Task objective
Scan the data below for lines containing the string "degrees" and give only how many there are.

Task material
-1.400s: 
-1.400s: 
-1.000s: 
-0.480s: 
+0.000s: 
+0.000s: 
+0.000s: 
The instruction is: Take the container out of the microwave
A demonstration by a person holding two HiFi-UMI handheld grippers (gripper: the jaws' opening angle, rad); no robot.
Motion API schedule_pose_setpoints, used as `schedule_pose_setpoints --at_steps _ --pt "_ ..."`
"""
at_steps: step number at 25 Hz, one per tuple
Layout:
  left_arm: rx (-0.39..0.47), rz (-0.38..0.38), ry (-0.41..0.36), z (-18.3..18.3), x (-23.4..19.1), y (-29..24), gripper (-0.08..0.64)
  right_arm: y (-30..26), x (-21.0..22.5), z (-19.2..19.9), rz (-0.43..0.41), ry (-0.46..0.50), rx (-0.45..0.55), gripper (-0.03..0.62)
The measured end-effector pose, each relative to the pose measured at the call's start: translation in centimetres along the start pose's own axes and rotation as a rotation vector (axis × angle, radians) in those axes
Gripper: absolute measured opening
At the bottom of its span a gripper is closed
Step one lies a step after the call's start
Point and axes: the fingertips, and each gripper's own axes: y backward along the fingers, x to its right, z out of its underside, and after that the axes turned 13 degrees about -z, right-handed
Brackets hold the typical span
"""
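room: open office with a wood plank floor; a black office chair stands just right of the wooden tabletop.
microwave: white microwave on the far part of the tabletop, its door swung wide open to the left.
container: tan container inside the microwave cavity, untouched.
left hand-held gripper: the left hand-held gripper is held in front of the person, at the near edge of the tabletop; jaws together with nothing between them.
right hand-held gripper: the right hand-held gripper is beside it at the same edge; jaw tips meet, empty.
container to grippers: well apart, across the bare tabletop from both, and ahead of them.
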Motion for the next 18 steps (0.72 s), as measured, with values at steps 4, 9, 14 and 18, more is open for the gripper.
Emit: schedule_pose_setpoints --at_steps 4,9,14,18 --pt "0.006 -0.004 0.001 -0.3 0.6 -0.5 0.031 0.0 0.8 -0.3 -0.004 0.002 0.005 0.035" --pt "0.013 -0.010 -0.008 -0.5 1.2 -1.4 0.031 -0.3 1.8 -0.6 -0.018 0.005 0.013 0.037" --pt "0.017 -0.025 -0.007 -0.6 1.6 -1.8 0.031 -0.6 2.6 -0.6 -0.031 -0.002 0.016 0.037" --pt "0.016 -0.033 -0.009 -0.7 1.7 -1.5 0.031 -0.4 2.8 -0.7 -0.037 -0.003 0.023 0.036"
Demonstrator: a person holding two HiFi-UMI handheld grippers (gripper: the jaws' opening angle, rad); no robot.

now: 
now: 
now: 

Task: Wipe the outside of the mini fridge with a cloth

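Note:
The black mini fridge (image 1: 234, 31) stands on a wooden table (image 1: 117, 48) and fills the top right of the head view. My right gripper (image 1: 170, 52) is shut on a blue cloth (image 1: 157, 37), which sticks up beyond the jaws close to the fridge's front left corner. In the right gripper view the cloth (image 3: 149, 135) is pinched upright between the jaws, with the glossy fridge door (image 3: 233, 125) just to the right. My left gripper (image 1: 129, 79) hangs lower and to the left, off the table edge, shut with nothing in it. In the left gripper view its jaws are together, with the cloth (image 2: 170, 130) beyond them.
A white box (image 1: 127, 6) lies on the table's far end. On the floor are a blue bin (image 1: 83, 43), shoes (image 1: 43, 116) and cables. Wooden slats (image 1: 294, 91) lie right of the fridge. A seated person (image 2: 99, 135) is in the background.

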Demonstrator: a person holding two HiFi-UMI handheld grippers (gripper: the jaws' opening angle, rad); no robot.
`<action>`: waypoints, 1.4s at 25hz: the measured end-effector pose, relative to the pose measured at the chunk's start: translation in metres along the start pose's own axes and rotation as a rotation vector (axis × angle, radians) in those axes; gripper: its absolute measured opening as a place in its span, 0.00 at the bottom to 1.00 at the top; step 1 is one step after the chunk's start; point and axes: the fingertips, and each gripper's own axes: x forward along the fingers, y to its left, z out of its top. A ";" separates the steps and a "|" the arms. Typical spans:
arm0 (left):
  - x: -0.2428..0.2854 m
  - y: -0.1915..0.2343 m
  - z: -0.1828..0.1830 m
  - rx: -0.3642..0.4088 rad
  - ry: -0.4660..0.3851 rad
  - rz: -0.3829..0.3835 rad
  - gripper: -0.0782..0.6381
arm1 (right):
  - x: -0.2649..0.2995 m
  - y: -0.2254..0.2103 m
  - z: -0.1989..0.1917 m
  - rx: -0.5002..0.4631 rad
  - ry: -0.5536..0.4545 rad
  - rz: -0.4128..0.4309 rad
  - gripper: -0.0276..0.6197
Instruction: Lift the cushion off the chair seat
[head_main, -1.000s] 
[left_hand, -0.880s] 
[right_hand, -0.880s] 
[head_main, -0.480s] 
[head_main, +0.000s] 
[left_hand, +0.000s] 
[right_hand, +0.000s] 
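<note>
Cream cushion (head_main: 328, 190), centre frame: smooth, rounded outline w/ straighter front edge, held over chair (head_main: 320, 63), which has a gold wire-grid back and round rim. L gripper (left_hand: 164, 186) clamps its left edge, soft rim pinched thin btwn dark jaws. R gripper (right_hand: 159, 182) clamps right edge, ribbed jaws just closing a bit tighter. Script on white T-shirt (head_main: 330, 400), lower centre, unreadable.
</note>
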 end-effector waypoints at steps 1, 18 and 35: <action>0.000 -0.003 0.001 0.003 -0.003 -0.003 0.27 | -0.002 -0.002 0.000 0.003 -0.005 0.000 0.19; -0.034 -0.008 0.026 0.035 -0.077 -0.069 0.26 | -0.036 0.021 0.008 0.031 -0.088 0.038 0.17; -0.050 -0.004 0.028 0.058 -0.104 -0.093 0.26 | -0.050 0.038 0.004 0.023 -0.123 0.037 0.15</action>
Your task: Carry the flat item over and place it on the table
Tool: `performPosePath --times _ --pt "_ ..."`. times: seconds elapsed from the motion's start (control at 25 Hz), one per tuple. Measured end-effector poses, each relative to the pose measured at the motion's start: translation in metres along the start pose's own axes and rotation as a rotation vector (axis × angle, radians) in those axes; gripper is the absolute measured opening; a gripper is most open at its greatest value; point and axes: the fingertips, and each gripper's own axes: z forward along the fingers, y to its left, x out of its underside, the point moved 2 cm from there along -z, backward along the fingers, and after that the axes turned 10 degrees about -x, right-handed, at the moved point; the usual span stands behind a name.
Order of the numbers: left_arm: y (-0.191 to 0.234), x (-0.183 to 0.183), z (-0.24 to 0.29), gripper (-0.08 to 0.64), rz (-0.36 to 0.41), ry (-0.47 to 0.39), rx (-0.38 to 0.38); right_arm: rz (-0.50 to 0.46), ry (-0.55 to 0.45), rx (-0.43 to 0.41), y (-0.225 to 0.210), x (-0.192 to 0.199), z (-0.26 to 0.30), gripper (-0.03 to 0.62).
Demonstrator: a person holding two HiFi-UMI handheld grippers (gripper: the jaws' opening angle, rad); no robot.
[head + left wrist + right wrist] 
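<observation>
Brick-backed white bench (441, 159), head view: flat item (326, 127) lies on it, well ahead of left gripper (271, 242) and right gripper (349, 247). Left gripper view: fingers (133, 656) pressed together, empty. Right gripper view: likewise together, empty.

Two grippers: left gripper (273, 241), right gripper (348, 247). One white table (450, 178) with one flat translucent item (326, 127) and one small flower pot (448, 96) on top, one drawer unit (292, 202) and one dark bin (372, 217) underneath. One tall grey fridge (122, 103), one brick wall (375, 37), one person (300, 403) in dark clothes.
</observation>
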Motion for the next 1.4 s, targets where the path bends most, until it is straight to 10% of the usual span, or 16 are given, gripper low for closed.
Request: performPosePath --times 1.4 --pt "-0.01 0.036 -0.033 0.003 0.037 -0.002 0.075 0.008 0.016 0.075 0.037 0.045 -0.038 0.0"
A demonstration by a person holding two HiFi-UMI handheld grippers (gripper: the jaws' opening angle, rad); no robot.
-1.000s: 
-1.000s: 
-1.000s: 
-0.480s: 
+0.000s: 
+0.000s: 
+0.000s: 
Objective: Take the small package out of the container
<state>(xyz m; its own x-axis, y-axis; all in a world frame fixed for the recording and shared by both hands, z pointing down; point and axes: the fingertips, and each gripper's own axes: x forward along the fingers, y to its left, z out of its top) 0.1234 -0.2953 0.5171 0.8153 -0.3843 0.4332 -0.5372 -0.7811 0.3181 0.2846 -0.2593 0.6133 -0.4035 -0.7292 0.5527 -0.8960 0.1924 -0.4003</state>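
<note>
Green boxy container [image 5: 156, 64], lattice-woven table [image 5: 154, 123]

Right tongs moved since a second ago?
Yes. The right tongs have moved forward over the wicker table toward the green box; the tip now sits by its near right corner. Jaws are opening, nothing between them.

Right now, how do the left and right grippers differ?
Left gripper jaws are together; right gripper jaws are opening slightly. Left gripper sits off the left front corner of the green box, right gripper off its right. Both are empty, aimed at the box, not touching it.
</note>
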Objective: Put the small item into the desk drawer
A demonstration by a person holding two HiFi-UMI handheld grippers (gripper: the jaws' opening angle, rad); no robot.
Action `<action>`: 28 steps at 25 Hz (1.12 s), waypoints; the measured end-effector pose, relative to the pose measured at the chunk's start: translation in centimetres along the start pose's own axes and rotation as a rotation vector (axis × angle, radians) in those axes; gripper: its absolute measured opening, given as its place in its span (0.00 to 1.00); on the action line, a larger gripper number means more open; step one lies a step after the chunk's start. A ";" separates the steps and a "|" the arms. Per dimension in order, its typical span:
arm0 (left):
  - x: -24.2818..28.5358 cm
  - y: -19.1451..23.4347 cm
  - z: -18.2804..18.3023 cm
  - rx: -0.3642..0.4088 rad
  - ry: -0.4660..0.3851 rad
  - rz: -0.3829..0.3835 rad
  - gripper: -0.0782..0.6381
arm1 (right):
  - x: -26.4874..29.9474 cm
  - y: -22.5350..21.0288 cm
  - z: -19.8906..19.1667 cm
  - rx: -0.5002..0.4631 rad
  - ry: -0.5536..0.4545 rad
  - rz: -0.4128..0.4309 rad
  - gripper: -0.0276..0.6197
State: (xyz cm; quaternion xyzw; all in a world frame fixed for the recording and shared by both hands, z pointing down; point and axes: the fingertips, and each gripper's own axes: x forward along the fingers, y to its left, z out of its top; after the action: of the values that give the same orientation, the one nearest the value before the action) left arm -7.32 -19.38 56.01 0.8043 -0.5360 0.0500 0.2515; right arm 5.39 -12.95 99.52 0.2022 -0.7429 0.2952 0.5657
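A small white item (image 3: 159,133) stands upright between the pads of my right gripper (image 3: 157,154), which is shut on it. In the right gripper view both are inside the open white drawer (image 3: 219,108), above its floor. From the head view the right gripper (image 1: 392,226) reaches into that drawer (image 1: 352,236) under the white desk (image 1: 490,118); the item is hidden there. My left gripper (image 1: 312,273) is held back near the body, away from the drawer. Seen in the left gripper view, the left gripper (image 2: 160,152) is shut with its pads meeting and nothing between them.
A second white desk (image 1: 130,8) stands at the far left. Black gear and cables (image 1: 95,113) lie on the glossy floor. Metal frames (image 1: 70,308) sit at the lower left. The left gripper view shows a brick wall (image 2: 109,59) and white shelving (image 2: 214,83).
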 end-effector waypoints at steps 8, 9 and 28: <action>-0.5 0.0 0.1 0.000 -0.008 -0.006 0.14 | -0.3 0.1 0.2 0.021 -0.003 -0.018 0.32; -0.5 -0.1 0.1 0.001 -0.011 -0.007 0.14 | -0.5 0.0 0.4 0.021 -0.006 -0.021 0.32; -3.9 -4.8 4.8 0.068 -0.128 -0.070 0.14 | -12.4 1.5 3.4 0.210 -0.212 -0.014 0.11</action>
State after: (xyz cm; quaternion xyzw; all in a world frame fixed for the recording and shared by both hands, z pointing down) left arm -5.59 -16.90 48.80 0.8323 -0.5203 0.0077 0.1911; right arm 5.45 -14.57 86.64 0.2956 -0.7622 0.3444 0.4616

The completed task
2